Tribune
Gabon : Un silence complice
L’on se souvient du KévazigoGate. Une Affaire qui, aujourd’hui n’existe que de nom. Une Affaire qui a conduit à l’éviction des hauts cadres de notre pays et surtout amené à éclabousser le Second du Président de la République, monsieur Pierre-Claver MAGANGA MOUSSAVOU.
En effet, en l’outrageant comme jamais, on est en droit de penser qu’il a été victime d’un vaste complot qui visait, nous le savons désormais Ali BONGO ONDIMBA, dont le porte parole a assuré que « notre main ne tremblerait pas », une main, du moins celle d’un Chef d’Etat en convalescence, qui ne pouvait objectivement se séparer de son Vice-Président sans en référer au Président du Sénat et au Président de l’Assemblée Nationale qui sont d’ailleurs rester coi, malgré la violation de la Constitution, une main dont la souffrance était encore perceptible à l’occasion de la signature de l’acte conjoint des Chefs d’Etat et de gouvernement de la CEEAC en janvier 2020 !
Le Premier Ministre « complice » de BLA avait longtemps jeter aux orties la sacro sainte solidarité gouvernementale et comble de tout l’ancien magistrat a, vis-à-vis de ses collègues, balayé d’un revers de la main la présomption d’innocence .
La HAC si prompte à sanctionner à tout va, est restée aux abonnés absents face aux propos outrageux du journal en ligne »KongossaNews ». Le complot était en cours, tous complices d’une machination savamment orchestrée pas que par le directeur de cabinet .

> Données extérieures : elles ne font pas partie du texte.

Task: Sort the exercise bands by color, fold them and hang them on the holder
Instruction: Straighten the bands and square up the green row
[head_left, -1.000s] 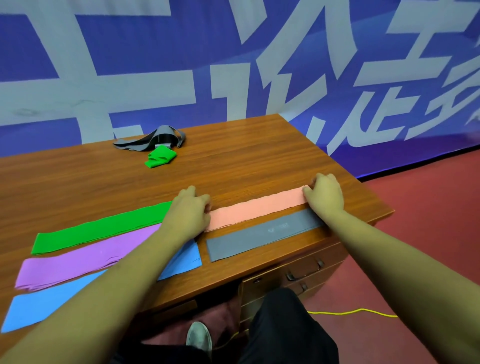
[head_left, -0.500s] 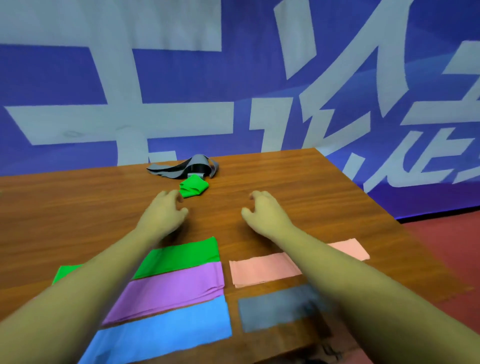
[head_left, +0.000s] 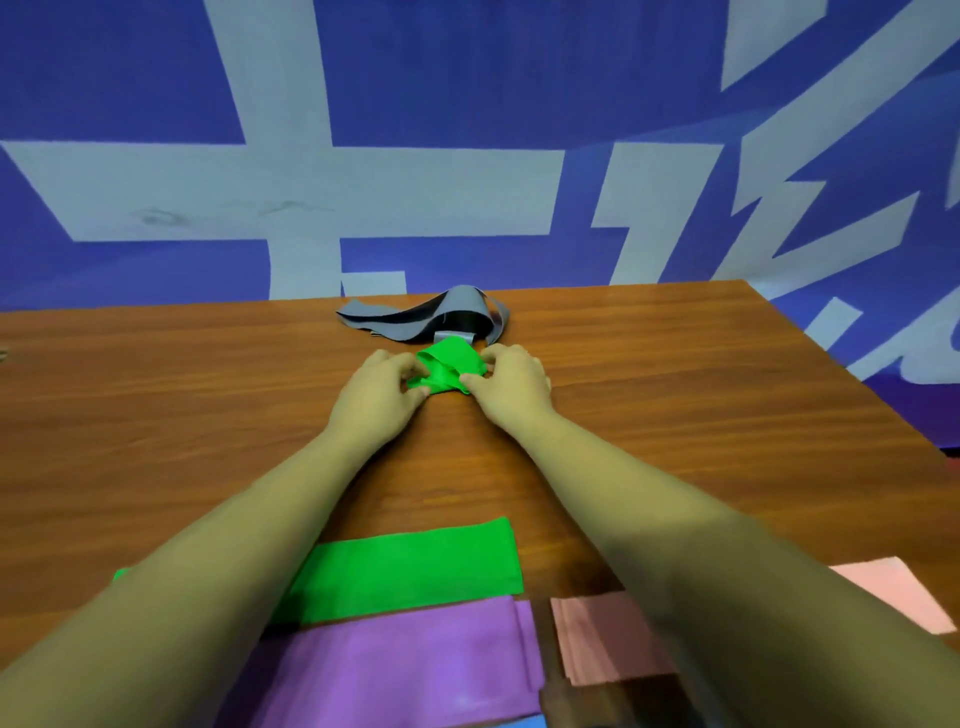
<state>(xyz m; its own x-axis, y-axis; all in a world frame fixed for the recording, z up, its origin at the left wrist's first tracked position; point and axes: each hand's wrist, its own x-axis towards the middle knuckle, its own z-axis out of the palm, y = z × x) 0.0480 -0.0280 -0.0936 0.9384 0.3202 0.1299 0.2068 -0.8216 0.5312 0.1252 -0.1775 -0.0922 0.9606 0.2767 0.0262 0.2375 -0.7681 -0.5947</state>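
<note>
Exercise bands lie in two places on the wooden desk (head_left: 156, 389). Near the person, a flat green band (head_left: 415, 569), a purple band (head_left: 405, 665), a pink band (head_left: 602, 639) and a sliver of blue band (head_left: 524, 722) sit side by side, sorted by colour and smoothed out. Far across the desk, a crumpled green band (head_left: 447, 371) sits between both hands: the left hand (head_left: 376, 400) and the right hand (head_left: 511, 389) pinch its bunched edges with curled fingers. Just behind it a grey band (head_left: 415, 317) lies in a loose tangle. Sorting looks mostly done; the crumpled green and the grey ones are not yet laid out, and folding and hanging seem unstarted, with no holder in view. Behind the brown wood-grain top hangs a blue banner (head_left: 467, 104) with large pale characters.
</note>
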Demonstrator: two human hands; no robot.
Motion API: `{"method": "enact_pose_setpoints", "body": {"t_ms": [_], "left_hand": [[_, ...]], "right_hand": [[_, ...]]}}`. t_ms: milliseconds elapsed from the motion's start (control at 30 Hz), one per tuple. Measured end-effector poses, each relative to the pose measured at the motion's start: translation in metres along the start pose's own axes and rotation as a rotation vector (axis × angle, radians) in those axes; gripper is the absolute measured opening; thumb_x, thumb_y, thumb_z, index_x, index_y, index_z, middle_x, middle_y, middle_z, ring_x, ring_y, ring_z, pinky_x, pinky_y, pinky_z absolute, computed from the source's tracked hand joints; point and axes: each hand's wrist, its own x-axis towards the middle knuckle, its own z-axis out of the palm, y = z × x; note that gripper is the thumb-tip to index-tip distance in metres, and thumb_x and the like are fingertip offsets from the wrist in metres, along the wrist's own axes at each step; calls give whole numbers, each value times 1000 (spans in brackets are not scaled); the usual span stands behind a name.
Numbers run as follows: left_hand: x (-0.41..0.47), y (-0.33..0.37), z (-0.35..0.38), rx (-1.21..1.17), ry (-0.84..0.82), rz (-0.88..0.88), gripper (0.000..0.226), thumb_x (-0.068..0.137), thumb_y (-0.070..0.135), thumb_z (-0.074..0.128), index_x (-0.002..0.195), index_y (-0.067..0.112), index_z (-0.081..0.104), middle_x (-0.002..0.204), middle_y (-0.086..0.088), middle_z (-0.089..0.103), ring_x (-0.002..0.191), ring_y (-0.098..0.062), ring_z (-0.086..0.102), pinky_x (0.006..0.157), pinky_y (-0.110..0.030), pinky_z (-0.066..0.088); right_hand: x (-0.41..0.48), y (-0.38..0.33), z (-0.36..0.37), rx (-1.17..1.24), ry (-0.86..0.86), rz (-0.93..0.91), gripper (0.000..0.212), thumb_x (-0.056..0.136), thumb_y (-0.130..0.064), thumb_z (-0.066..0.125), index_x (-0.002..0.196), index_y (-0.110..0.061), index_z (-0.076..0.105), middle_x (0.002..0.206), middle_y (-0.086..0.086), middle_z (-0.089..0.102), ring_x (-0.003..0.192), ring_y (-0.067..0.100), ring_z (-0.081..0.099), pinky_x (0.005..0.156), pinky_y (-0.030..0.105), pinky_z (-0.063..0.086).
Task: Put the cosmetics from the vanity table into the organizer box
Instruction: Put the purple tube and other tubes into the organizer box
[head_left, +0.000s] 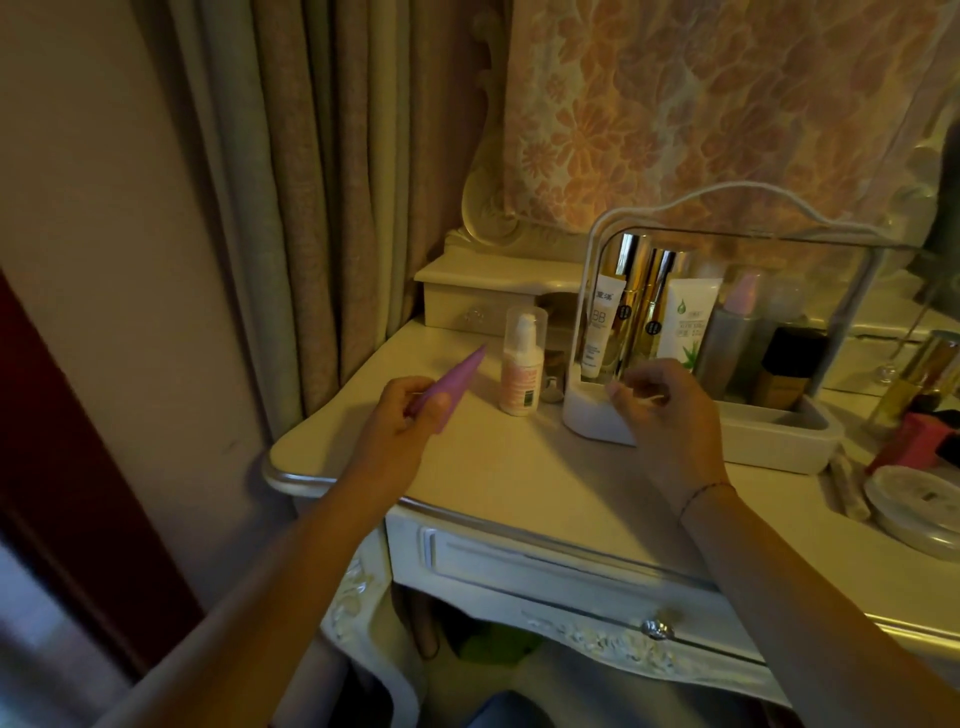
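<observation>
Grip L (400, 413) round 1 pink cone (461, 375), grip R (672, 421) round 1 thin stick (650, 400), by 1 organizer box (779, 441)

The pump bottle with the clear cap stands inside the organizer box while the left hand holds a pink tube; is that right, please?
Not quite: the head view shows the pump bottle standing on the table, outside the organizer box. The left hand does hold the pink tube.

- Bare counter (519, 467) lies open in front, from its left edge to the organizer box (779, 439).
- 1 pump bottle (522, 364) stands just left of the box, narrowing that side.
- Upright tubes (685, 322) crowd the box's rear.
- A round tin (914, 504) and pink box (917, 441) clutter the counter's right end.
</observation>
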Motion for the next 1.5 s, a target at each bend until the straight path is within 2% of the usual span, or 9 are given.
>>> {"method": "enact_pose_setpoints", "body": {"t_ms": [100,200,300,400,500,633,767,1100,1500], "left_hand": [[-19,13,9,-142,-143,-18,28,81,50,52,104,34,53,97,7,62,71,11,57,57,-7,43],[-28,20,37,-294,-324,-101,48,75,59,58,112,29,56,108,-1,65,91,-4,61,74,-22,47],[-31,30,73,-547,-468,-199,50,76,48,61,116,18,56,115,-7,65,105,-16,62,86,-27,51],[-26,44,100,-643,-461,-219,45,79,39,59,115,12,56,109,-7,66,94,-10,65,76,-20,53],[-15,53,117,-343,-318,-58,25,86,32,59,107,20,55,96,3,63,79,-1,62,60,-10,46],[-4,46,127,197,-213,318,34,90,24,56,123,19,52,124,5,54,113,-8,47,85,-13,35],[-2,31,130,461,-295,425,50,91,17,53,138,14,39,147,-3,35,137,-16,27,107,-21,20],[0,26,131,459,-277,474,52,89,16,54,139,14,38,149,-1,32,139,-12,21,106,-13,10],[0,25,131,450,-245,528,50,87,13,55,135,16,43,145,1,37,135,-9,24,101,-5,9]], "right_hand": [[-16,-10,-2,162,-131,-5,28,80,-31,69,105,-25,59,98,-10,60,85,1,57,69,14,48],[-23,-19,-4,463,-374,113,48,74,-36,70,118,-22,58,97,-4,67,82,4,61,64,17,49],[-18,-16,-20,679,-466,187,35,75,-31,66,108,-18,65,83,3,65,69,11,56,60,25,41],[-5,-7,-43,799,-411,269,22,74,-25,67,94,-16,69,68,1,60,55,8,51,53,20,43],[17,-4,-62,698,-255,279,8,77,-20,68,83,-15,67,57,-3,59,48,7,50,47,17,44],[60,-11,-73,522,23,168,3,87,-11,63,85,-12,63,64,1,56,43,2,50,44,16,45],[85,-15,-56,331,62,59,11,89,-11,62,99,-10,61,70,3,57,44,-1,55,45,14,49],[80,0,-14,51,27,3,16,92,-19,58,106,-10,61,81,11,65,69,25,65,72,40,58],[76,13,-14,-18,43,88,22,94,-21,54,111,-8,60,88,10,65,71,16,63,72,32,57]]}}
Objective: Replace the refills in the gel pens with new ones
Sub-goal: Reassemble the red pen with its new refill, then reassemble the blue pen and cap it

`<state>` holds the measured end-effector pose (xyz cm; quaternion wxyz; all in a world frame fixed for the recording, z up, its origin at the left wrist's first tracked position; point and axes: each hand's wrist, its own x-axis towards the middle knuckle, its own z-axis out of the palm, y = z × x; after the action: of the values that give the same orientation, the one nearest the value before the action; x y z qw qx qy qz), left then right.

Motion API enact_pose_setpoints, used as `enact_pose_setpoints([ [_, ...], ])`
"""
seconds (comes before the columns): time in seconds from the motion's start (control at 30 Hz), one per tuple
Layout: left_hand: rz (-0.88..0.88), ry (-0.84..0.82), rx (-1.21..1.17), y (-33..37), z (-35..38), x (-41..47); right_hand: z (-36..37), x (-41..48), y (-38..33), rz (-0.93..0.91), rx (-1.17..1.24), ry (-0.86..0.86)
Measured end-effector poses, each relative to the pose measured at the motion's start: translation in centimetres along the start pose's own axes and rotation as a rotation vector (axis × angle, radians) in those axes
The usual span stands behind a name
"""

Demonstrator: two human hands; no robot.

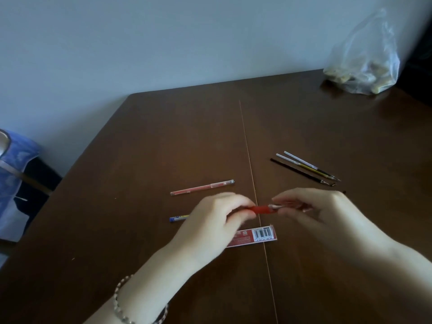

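Held just above the dark brown wooden desk, the slim red plastic gel pen sits between a left hand whose fingers curl round its rubbery grip and a right hand pinching its tip; light, stiff, probably slippery except at that grip.

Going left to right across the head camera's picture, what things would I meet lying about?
Blue fabric bundle → clear red gel pen → red packet with a barcode → three thin loose refills → clear plastic bag of pale lumps.
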<state>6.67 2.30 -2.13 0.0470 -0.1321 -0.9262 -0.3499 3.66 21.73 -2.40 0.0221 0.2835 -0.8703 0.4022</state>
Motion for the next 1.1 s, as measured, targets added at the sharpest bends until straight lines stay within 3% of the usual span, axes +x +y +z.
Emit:
enact_pose_setpoints([
  [0.1,0.018,0.156,0.341,-3.2,-0.7,1.9,0.9,-0.3,0.9,0.164,0.040,0.049],
  [0.2,-0.156,0.165,0.394,-6.2,-0.8,2.5,0.9,-1.2,1.7,0.229,0.058,0.114],
  [0.3,-0.206,0.088,0.515,-7.6,-0.4,2.6,1.2,-2.3,1.9,0.263,0.061,0.091],
  [0.4,-0.198,0.122,0.551,-7.4,0.0,2.4,1.2,-3.1,2.2,0.261,0.014,0.079],
  [0.53,-0.006,0.114,0.550,-6.1,0.7,1.2,0.5,-3.0,3.3,0.228,-0.151,0.113],
  [0.7,-0.057,0.027,0.524,-6.0,1.5,0.0,-1.5,-0.8,5.2,0.297,-0.360,0.144],
  [0.83,-0.078,0.082,0.486,-5.2,1.8,-0.4,-2.5,-0.4,6.4,0.587,-0.393,-0.047],
  [0.93,-0.042,0.170,0.365,-3.7,2.0,-0.8,-2.0,-0.7,7.0,0.602,-0.398,-0.128],
  [1.03,-0.051,0.211,0.191,-1.9,2.3,-0.9,-1.6,-1.2,6.7,0.540,-0.373,-0.051],
  [1.1,-0.061,0.214,0.080,-0.7,2.4,-0.6,-1.5,-1.4,5.7,0.458,-0.215,0.082],
])
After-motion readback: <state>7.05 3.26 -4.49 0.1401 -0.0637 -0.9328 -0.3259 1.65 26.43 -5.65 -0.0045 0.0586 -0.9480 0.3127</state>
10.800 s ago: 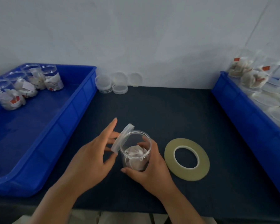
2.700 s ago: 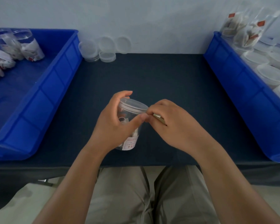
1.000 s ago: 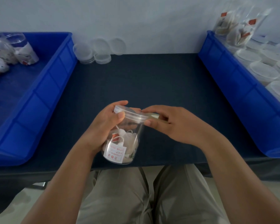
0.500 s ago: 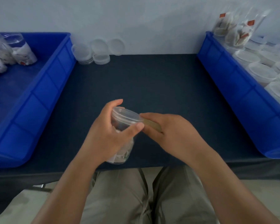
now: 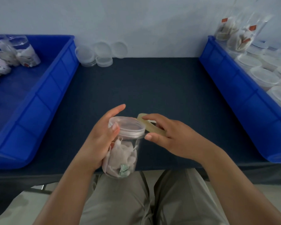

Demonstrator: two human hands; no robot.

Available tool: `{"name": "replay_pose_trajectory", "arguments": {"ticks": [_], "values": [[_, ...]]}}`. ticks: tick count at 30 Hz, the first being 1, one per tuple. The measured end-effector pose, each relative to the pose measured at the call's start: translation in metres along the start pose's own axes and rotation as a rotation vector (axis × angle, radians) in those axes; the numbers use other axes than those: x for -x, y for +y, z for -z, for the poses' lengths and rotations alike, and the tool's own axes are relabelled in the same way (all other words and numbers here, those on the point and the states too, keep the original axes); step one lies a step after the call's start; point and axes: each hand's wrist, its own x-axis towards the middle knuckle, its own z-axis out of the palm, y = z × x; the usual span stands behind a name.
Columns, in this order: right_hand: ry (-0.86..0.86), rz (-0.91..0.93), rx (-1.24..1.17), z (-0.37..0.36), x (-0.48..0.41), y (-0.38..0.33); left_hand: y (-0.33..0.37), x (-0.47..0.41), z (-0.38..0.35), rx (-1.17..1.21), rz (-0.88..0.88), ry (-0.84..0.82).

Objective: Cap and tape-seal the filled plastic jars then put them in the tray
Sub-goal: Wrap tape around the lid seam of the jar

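Dark table beneath both hands, blue tray holding jars well left of the left hand, left hand curled round the capped, filled jar, thumb on its lid, right hand just beside, fingers gripping the tape roll at the lid's rim.

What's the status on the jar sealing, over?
Left hand grips the capped jar. Right hand holds the tape roll beside its lid. Nothing between jar and left blue tray.
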Motion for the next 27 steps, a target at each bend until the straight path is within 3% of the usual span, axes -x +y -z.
{"name": "replay_pose_trajectory", "arguments": {"ticks": [4,7,13,18,23,27], "values": [[-0.052,0.013,-0.067,0.002,-0.002,-0.001,-0.002,-0.006,0.004,-0.094,-0.063,-0.159],[-0.014,0.025,-0.057,0.003,0.000,0.000,0.004,-0.017,0.008,-0.180,-0.131,-0.161],[0.150,-0.038,-0.029,-0.007,0.003,-0.001,0.006,-0.018,0.005,-0.216,-0.130,-0.013],[0.234,-0.090,-0.080,-0.012,0.007,-0.010,0.006,-0.003,-0.015,-0.468,-0.179,0.271],[0.316,-0.076,-0.060,-0.022,0.008,-0.022,0.014,0.003,-0.042,-0.348,-0.070,0.331],[0.279,-0.064,-0.023,-0.021,0.006,-0.021,0.013,-0.003,-0.045,-0.309,-0.079,0.375]]}}
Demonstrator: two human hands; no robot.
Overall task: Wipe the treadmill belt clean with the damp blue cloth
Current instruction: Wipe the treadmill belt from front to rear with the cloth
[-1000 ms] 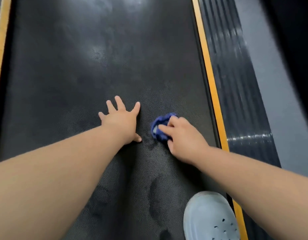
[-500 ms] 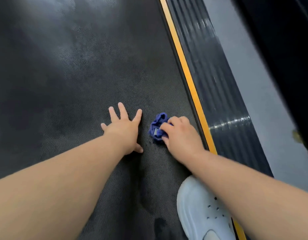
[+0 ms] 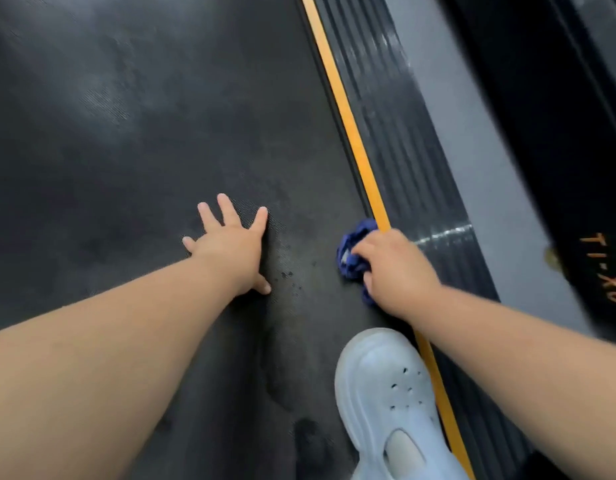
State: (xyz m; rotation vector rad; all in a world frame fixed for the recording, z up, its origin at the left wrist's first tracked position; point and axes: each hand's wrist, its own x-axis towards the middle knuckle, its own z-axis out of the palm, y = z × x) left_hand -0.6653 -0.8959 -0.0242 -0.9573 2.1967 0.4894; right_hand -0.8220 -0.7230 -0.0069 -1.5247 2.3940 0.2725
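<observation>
The treadmill belt [image 3: 143, 150] is dark grey rubber with a fine woven, dimpled grain, dull and patchy under pale glare toward 11 o'clock. Along its edge runs a smooth yellow stripe [image 3: 348, 112], and beyond that a glossy black side rail [image 3: 403, 150] with lengthwise ribs.

The blue cloth [image 3: 351, 251] is a soft, crumpled wad lying on the belt right against the yellow stripe, at about 3 o'clock from the middle of the view. The right hand [image 3: 396, 271] has its fingers curled over and gripping the cloth, which bulges out on the hand's 10 o'clock side, with a scrap showing under the thumb. The left hand [image 3: 230, 247] lies flat on the belt with fingers spread and straight, near the cloth at its 9 o'clock, holding nothing. Small dark wet specks [image 3: 285, 273] dot the belt between the hands.

A pale, moulded perforated shoe [image 3: 393, 403] stands on the belt at 5 o'clock. At 3 o'clock, on a black panel, gold lettering [image 3: 604, 268] lies sideways; it looks like "TI-X" plus one blurred character.
</observation>
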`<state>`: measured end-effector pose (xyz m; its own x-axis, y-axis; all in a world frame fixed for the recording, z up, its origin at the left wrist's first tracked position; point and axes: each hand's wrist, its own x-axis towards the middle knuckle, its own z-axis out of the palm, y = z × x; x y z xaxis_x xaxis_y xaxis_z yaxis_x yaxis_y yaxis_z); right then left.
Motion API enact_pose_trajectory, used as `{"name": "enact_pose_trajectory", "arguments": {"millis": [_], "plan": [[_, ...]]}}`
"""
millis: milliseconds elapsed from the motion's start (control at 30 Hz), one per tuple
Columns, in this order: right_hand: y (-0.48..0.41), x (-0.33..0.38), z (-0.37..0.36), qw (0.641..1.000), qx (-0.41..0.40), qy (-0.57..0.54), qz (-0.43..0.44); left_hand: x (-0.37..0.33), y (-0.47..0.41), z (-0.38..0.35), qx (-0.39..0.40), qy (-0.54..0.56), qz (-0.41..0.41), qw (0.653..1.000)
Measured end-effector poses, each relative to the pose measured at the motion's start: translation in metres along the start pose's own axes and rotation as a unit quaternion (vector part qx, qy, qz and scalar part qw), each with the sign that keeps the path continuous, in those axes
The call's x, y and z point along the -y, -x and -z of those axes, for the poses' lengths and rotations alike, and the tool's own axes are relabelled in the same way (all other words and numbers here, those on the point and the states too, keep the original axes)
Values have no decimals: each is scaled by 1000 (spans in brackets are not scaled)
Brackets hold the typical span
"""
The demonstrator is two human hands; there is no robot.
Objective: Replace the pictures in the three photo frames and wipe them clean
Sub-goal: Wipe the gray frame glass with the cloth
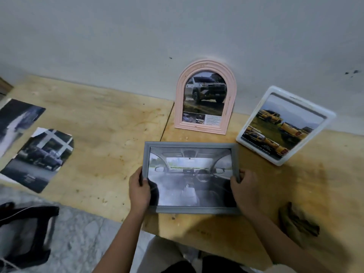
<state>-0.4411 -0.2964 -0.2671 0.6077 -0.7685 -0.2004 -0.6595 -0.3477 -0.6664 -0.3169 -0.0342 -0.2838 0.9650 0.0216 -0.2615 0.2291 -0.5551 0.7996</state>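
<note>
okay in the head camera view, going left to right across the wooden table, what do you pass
Loose dark waterfall print → loose arch-cut print of a dark pickup → grey rectangular frame held in both hands → white rounded-corner frame with yellow trucks → crumpled brown cloth.

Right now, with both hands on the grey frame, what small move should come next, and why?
Probably stand the grey frame upright on the table. The left hand and right hand hold it by its sides, a picture is already inside, and the pink frame and white frame already stand.
</note>
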Motion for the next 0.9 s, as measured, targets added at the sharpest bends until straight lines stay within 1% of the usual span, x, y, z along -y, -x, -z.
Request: {"name": "enact_pose_trajectory", "arguments": {"millis": [100, 167, 233, 300, 367, 433, 633, 833, 900], "plan": [[5, 30, -22, 998, 31, -11, 54, 0, -16, 36, -85, 44, 14, 995], [8, 54, -38, 995, 37, -17, 87, -4, -32, 61, -127, 60, -13, 990], [6, 83, -58, 993, 51, -24, 105, -5, -58, 86, -154, 66, -42, 985], [1, 115, -82, 991, 57, -28, 117, -5, -90, 109, -180, 78, -53, 979], [-6, 146, -106, 989, 25, -14, 146, -7, -125, 128, -191, 100, -65, 974], [-15, 180, -132, 988, -13, -6, 156, -7, -162, 147, -185, 113, -76, 973], [-42, 270, -195, 990, -76, -8, 115, -19, -267, 184, -164, 127, -95, 973], [-67, 299, -211, 981, -171, 16, 90, -55, -323, 176, -124, 142, -132, 973], [-73, 303, -209, 981, -184, 20, 57, -62, -335, 167, -105, 137, -139, 975]]}}
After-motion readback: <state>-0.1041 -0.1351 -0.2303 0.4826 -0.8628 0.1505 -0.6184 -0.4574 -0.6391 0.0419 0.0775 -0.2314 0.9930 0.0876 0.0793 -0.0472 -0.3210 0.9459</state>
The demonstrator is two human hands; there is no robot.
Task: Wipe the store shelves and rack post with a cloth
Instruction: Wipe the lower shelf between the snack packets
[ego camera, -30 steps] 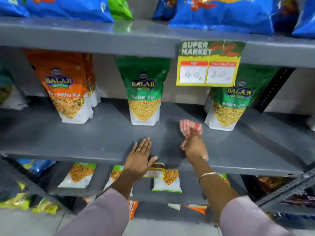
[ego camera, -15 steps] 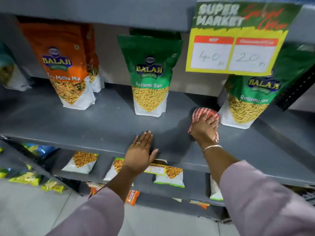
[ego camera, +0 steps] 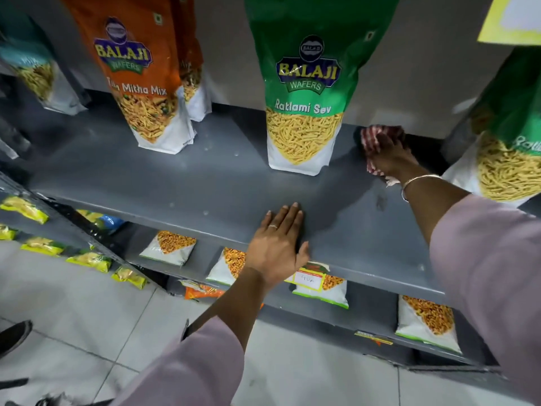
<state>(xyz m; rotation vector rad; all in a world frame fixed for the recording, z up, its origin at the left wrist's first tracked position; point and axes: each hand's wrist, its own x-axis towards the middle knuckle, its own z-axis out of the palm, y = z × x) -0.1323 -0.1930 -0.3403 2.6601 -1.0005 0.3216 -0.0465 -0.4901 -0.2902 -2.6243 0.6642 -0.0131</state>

Aujourd’hui, le dossier KévazigoGate reste vide. Pierre-Claver MAGANGA MOUSSAVOU est resté debout. L’histoire de cette personnalité publique souvent parsemée d’épreuves et d’embûches est un exemple à suivre. Il mérite Justice et Reconnaissance.
Patrick LEKOGO, Un Observateur de la vie politique de notre pays et Citoyen libre.